Hace unos días estuve en el desierto, en el reino hachemita de Jordania. No me pregunten cómo ni por qué pero estaba ahí con un grupo de periodistas atestiguando el milagro de ese sitio que alguna vez fue mar; ese lugar aparentemente sin fin que cada día se maquilla distinto con la arena errante que lo cubre.
La zona está llena de grandes agujeros que pensé que eran madrigueras de zorros o alguna otra alimaña, pero un joven beduino que nos conducía entre las piedras me aclaró que eran tumbas. “Hay tumbas por todos lados”, dijo tranquilamente. Le platiqué que en México es igual.
Fuimos testigos de cómo se prepara el shrak, pan beduino que se hornea en la tierra misma. Y mientras tomábamos té y esperábamos el atardecer aparecieron en la jaima o el campamento beduino dos hermanos, uno de unos diez años y el otro como de siete con un balón viejo en las manos. Se me acercaron y me mostraron el balón con una sonrisa de complicidad.

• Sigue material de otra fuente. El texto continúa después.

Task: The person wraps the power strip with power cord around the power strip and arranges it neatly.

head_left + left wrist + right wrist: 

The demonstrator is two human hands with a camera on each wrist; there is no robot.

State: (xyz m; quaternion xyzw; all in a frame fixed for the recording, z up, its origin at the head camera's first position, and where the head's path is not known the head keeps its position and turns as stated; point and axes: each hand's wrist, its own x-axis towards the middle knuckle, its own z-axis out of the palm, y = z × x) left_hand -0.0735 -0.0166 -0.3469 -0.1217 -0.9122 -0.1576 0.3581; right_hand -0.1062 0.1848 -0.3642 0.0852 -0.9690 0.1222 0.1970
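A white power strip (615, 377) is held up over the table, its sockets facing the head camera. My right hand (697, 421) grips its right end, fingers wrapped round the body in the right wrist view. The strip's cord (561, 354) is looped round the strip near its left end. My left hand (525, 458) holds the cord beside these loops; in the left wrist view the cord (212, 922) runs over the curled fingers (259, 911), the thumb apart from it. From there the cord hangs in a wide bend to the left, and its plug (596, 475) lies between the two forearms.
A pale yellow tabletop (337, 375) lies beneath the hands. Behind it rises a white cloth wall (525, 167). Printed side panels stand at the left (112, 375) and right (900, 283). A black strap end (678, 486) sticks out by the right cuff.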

De ese modo sutil y perfecto yo, de 42 años, que no sé nada de árabe, que no sé nada de futbol y que sólo iba equipado con unas buenas botas, me enfrentaba súbitamente a ellos: dos niños con ojos enormes que no superan la primera década de vida, que no hablan español, que andan y juegan descalzos sobre las piedras, pero que a diferencia mía saben todo sobre futbol. Y eso que la selección jordana jamás ha clasificado a una Copa del Mundo.
No hablo del anecdotario de los partidos, ni de la memorización de los resultados de los encuentros (cosa que requiere un alto nivel de ñoñería), ni de tener las estampas necesarias para completar tu álbum del Mundial. Saber quién es Messi y Maradona no es necesariamente saber de futbol. Hay comentaristas de este deporte que parece que saben mucho pero si jugaran cinco minutos morirían de un infarto. Lo que estos hermanos sabían era que para jugar futbol no necesitas tener nada en común mas que un balón.
Poco les importaba que fuera yo cristiano o musulmán, mexicano o jordano, ellos querían jugar y jugaban bastante bien. Mientras corríamos bajo el duro sol del desierto y yo me acercaba peligrosamente a un paro respiratorio, tuve la revelación de que antes del teléfono y de los satélites, y de los medios masivos y las redes sociales, no hay mejor medio de comunicación en este mundo que un balón. En su redonda empatía permite a las personas de diferentes credos y culturas pasársela bien sin tener que mediar una sola palabra. Hasta me acordé de un fragmento del hermoso texto de “Los Conjurados”, de Borges.
“En el centro de Europa están conspirando.
El hecho data de 1291.
Se trata de hombres de diversas estirpes, que profesan
diversas religiones y que hablan en diversos idiomas.
Han tomado la extraña resolución de ser razonables.”
No ignoro que el balón también ha sido en algunas ocasiones el eje de la discordia y la tragedia, pero se inventó para jugar, y eso lo hace uno de los inventos más felices en la historia de la humanidad. ¿O habrá sido una revelación?
Debo decir también que, en dicho encuentro, el equipo mexicano encarnado en mi persona guardó respeto a las tradiciones y perdió estrepitosamente ante la joven selección jordana con un marcador de tres goles a cero. Para que luego no digan que uno no honra a sus antepasados.
¿El Mundial, qué? ¡Que viva el futbol que se juega en las calles, en los llanos y los desiertos del mundo! El futbol sin glamour ni trasnacionales que sólo se vive jugándolo, ese juego simple en el que lo único que se puede ganar, más allá del partido, es la maravillosa experiencia de sentirse vivo.